Re: More than one Administrator Account and Reinstalling OS on a D

Tech-Archive recommends: Repair Windows Errors & Optimize Windows Performance

From: Robert (Robert_at_discussions.microsoft.com)
Date: 01/31/05

• Next message: jswift: "Re: SFU on Windows 2003"
• Previous message: Robert: "Re: More than one Administrator Account and Reinstalling OS on a D"
• In reply to: Ryan Hanisco: "Re: More than one Administrator Account and Reinstalling OS on a DC"
• Next in thread: Chriss3 [MVP]: "Re: More than one Administrator Account and Reinstalling OS on a DC"
• Messages sorted by: [ date ] [ thread ]

---

Date: Mon, 31 Jan 2005 09:13:02 -0800

Thanks for your quick reply - most appreciated.

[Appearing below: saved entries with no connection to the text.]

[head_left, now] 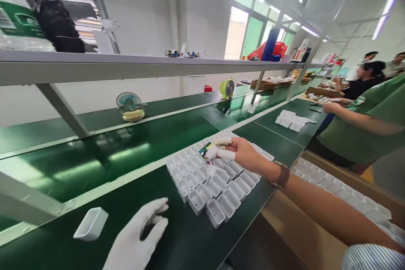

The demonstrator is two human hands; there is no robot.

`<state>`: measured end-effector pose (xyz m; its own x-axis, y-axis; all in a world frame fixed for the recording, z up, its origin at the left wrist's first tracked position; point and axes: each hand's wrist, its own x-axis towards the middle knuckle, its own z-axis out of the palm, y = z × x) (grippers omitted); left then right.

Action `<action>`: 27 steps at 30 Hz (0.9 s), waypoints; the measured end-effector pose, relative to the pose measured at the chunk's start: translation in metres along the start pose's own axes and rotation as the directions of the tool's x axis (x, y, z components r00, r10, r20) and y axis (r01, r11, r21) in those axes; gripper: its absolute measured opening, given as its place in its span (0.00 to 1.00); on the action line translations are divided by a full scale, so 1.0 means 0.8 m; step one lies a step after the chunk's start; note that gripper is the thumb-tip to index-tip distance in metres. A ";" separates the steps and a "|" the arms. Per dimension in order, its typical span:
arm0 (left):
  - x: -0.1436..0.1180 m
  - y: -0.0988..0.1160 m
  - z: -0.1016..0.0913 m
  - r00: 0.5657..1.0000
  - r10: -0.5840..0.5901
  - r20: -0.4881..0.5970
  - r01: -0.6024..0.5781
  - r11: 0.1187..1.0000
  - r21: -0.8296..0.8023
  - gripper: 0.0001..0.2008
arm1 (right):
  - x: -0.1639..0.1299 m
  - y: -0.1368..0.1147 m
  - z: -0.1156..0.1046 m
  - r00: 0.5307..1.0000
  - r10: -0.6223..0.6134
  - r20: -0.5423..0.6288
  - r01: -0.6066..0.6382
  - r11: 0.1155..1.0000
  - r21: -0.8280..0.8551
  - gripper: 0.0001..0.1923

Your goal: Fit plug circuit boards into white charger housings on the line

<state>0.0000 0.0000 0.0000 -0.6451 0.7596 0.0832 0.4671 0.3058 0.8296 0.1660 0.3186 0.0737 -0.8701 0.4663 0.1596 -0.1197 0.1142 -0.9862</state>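
The right hand (243, 152) pinches a small board (205, 149) between capped fingers (218, 152), just above the block of white cases (215, 181); a loose pinch could drop it among them; the left hand (139, 236) lies open and empty on the surface (177, 240), one lone case (91, 223) beside it; a sweep could knock it; one board, two fans (130, 107), cases too many to count.

1. The left hand (139, 238) wears a white glove that covers all of it.
2. The right hand (243, 152) has no glove, only little white caps on the fingertips (211, 152).
3. A brown band (281, 176) goes round the right wrist.
4. The right arm is bare up to a sleeve (373, 258) with thin blue and white stripes.
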 end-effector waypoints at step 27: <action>-0.073 -0.050 -0.050 0.912 -0.408 -0.045 0.250 0.638 -0.729 0.20 | -0.062 0.132 0.325 0.746 -0.476 0.466 0.662 0.605 -0.442 0.32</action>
<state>-0.0049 -0.0798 -0.0163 -0.8059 0.5422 -0.2380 -0.3040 -0.0338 0.9521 0.0720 0.0795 -0.0494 -0.8151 -0.1152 0.5678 -0.4370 0.7657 -0.4720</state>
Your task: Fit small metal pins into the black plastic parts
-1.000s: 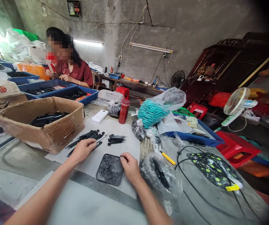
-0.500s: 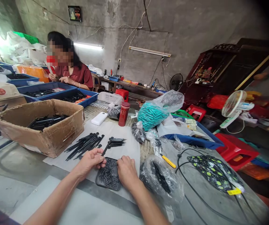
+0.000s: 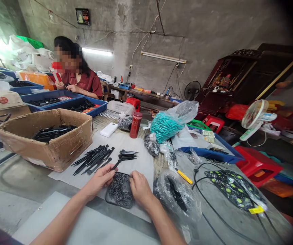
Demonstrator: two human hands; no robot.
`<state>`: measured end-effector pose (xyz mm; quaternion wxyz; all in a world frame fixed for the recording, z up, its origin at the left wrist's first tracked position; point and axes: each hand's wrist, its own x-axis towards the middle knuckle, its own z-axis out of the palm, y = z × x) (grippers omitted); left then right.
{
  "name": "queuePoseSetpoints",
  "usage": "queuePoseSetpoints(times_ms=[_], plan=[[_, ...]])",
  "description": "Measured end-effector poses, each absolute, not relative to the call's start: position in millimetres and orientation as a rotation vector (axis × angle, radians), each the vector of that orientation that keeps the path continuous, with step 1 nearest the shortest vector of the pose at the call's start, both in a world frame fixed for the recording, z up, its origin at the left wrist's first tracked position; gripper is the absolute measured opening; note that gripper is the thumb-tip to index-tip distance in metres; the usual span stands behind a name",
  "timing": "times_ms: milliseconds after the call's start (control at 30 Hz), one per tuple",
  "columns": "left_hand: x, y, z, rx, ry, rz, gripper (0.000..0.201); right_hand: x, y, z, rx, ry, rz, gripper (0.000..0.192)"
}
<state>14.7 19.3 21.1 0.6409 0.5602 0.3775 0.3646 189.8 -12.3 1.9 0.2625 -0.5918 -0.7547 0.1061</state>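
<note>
From my feed: bare grey concrete wall (image 3: 200,30), two lit tube lights (image 3: 163,57), dark carved wooden cabinet (image 3: 238,78) on the right.

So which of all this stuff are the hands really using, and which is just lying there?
In use:
- left hand, pinching a black stick
- right hand, fingers pinched at the tray's edge
- black tray of small pins
- pile of black sticks on the paper

Just lying about:
- cardboard box
- red bottle
- white power bank
- bag of teal pieces
- yellow-handled knife
</note>
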Motion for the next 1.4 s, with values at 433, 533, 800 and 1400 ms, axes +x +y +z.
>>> queuePoseSetpoints(times_ms=[433,533,800,1400], plan=[[14,20,15,1.826,0.929,0.787,0.026,192,-10,4,-1.078,-1.243,0.995,0.013],[14,20,17,1.93,0.926,0.751,0.026,190,-11,7,-1.014,-1.178,1.041,0.012],[14,22,16,2.064,0.959,0.665,0.027,189,-14,11,-0.988,-1.197,1.124,0.012],[3,22,11,2.586,0.921,0.676,0.028,199,-15,4,-1.098,-1.555,1.125,0.009]])
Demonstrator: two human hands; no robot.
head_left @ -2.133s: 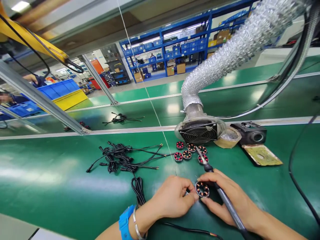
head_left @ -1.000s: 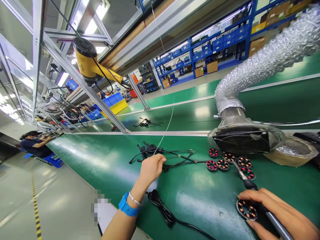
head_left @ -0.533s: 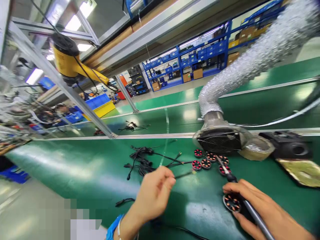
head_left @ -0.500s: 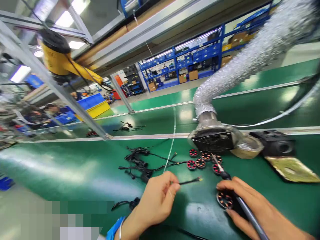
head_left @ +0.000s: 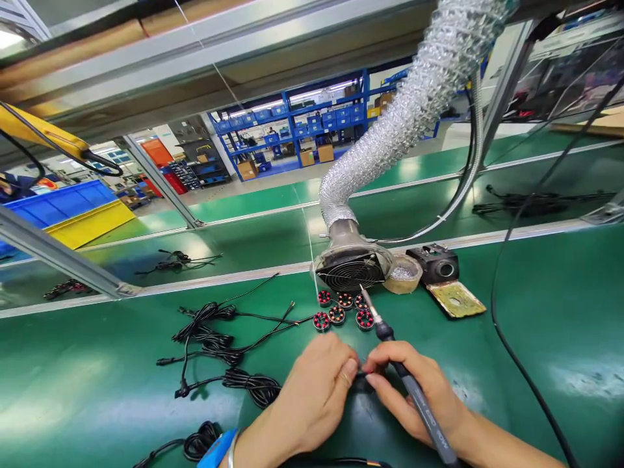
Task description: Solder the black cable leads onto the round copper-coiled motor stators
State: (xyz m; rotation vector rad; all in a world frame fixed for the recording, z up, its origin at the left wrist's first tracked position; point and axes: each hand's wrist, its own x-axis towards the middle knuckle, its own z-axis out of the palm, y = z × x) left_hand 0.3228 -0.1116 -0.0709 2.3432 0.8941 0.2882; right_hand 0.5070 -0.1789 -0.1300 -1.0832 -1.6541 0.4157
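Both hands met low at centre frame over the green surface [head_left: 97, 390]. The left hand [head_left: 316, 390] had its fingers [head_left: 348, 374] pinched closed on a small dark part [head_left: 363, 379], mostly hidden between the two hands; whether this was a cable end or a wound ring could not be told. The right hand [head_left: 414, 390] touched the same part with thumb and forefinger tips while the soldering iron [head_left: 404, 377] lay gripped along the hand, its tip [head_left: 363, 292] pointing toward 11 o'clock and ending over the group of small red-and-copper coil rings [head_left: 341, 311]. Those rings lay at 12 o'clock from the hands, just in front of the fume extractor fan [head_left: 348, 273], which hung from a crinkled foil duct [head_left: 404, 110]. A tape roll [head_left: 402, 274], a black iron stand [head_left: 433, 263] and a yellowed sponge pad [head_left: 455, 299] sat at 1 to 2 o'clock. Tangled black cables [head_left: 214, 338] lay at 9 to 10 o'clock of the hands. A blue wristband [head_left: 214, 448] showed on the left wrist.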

Pardon my lack of
understanding too.

The other roles you describe (Enter Admin, Domain Admin etc) do exist, but
there are still two "In-built account for administering the machine/domain".
Are these in AD Users and Computers because I have 2 domain controllers
currently... one for each machine?

Also, how do I check if the DC I am removing is the Global Catalog, and am I
right in thinking that this isn't one of the FSMO roles.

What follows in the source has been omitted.